Copy all entries verbatim and keep any pictures out of the copy.

□ □ □ □

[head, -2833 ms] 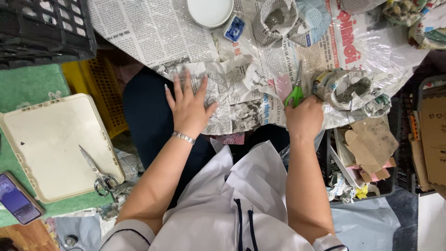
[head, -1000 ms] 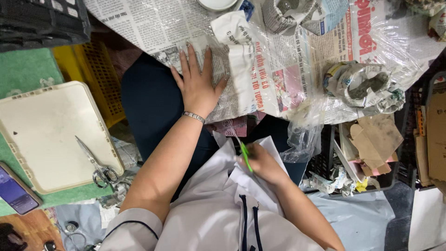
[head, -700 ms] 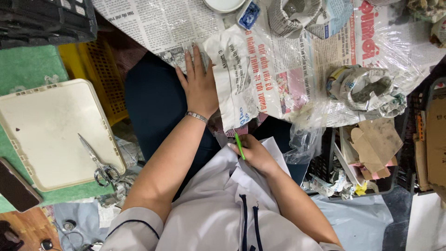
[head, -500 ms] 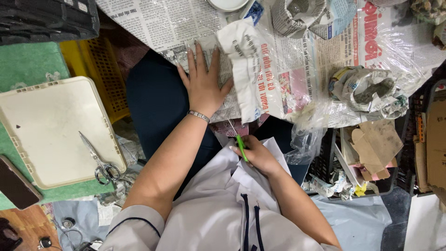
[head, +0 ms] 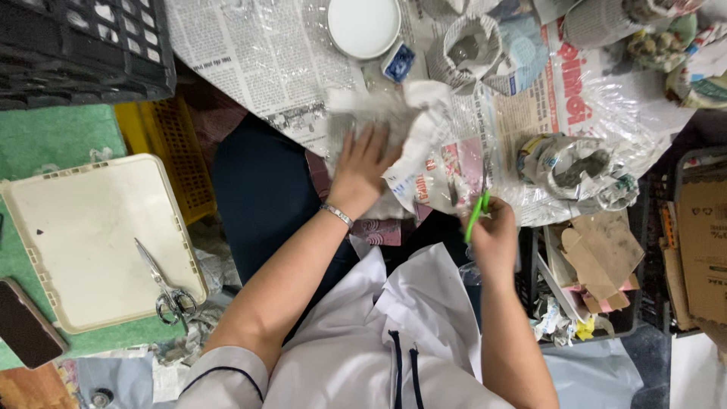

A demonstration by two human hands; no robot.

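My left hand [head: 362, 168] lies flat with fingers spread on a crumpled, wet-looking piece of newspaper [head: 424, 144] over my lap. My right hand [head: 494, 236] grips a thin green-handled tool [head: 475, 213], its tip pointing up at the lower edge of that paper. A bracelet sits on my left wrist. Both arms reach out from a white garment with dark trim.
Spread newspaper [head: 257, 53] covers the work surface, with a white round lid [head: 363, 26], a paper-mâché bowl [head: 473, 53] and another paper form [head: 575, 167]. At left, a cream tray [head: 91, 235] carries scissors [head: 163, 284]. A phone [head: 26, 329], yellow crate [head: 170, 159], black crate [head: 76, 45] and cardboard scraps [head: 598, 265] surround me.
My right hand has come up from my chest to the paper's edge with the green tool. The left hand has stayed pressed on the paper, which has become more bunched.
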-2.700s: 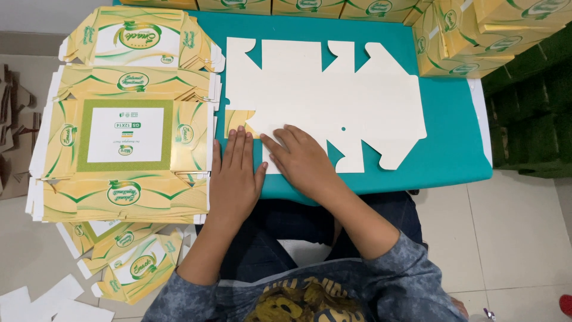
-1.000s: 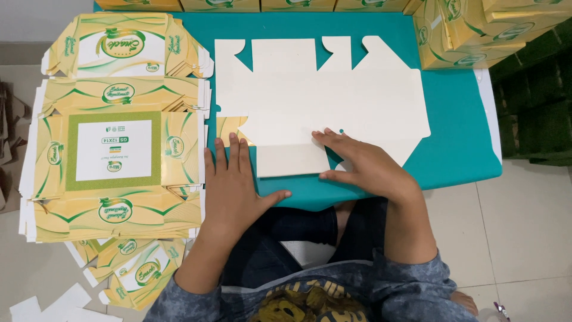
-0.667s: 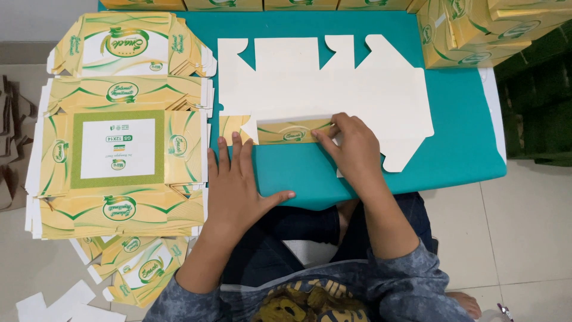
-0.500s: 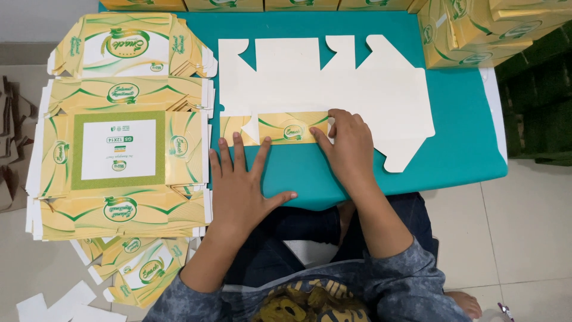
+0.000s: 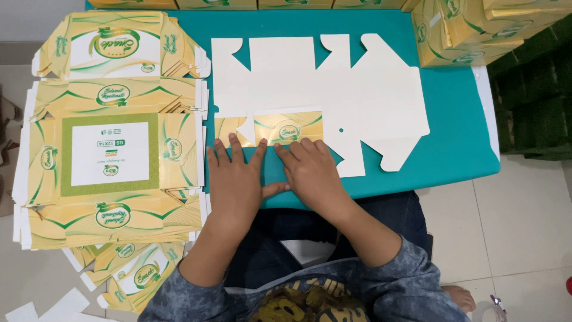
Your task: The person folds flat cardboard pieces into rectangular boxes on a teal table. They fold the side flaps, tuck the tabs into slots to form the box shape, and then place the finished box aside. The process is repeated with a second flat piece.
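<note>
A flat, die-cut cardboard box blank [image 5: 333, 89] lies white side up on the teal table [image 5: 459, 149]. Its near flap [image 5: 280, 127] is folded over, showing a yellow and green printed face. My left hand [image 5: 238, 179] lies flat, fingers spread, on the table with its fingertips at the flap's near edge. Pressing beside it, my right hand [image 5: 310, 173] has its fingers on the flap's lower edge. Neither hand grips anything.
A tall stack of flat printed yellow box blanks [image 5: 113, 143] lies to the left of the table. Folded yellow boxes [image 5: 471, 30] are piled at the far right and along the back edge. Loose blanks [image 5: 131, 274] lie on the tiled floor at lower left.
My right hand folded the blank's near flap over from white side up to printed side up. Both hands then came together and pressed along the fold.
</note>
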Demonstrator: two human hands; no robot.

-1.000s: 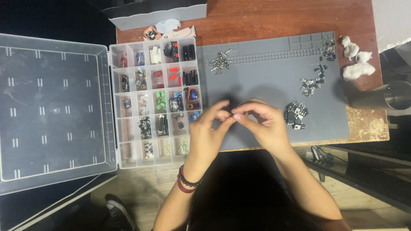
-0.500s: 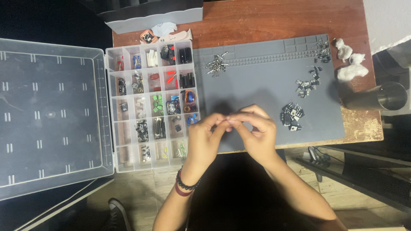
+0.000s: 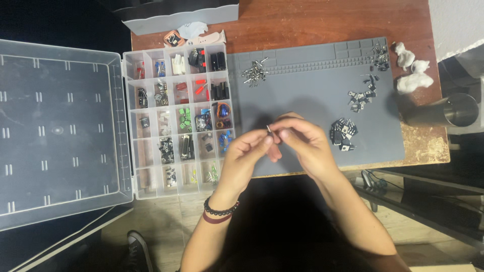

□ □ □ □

# Task answer:
[head, -2833 ms] 
[head, -1000 ms] 
[head, -700 ms] 
[head, -500 ms] 
[head, +0 ms] 

A demonstration by two human hands; no robot.

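My left hand [head: 362, 168] lies flat with fingers spread on a crumpled, wet-looking piece of newspaper [head: 424, 144] over my lap. My right hand [head: 494, 236] grips a thin green-handled tool [head: 475, 213], its tip pointing up at the lower edge of that paper. A bracelet sits on my left wrist. Both arms reach out from a white garment with dark trim.
Spread newspaper [head: 257, 53] covers the work surface, with a white round lid [head: 363, 26], a paper-mâché bowl [head: 473, 53] and another paper form [head: 575, 167]. At left, a cream tray [head: 91, 235] carries scissors [head: 163, 284]. A phone [head: 26, 329], yellow crate [head: 170, 159], black crate [head: 76, 45] and cardboard scraps [head: 598, 265] surround me.
My right hand has come up from my chest to the paper's edge with the green tool. The left hand has stayed pressed on the paper, which has become more bunched.
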-2.700s: 
-1.000s: 
-0.667s: 
-0.500s: 
+0.000s: 
Your task: The person folds flat cardboard pieces into rectangular boxes on a teal table. They fold the side flaps, tuck the tabs into slots to form the box shape, and then place the finished box aside. The process is repeated with a second flat piece.
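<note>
A flat, die-cut cardboard box blank [image 5: 333, 89] lies white side up on the teal table [image 5: 459, 149]. Its near flap [image 5: 280, 127] is folded over, showing a yellow and green printed face. My left hand [image 5: 238, 179] lies flat, fingers spread, on the table with its fingertips at the flap's near edge. Pressing beside it, my right hand [image 5: 310, 173] has its fingers on the flap's lower edge. Neither hand grips anything.
A tall stack of flat printed yellow box blanks [image 5: 113, 143] lies to the left of the table. Folded yellow boxes [image 5: 471, 30] are piled at the far right and along the back edge. Loose blanks [image 5: 131, 274] lie on the tiled floor at lower left.
My right hand folded the blank's near flap over from white side up to printed side up. Both hands then came together and pressed along the fold.
</note>
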Demonstrator: two human hands; no robot.

-1.000s: 
-0.500s: 
+0.000s: 

That is the complete answer to the exercise.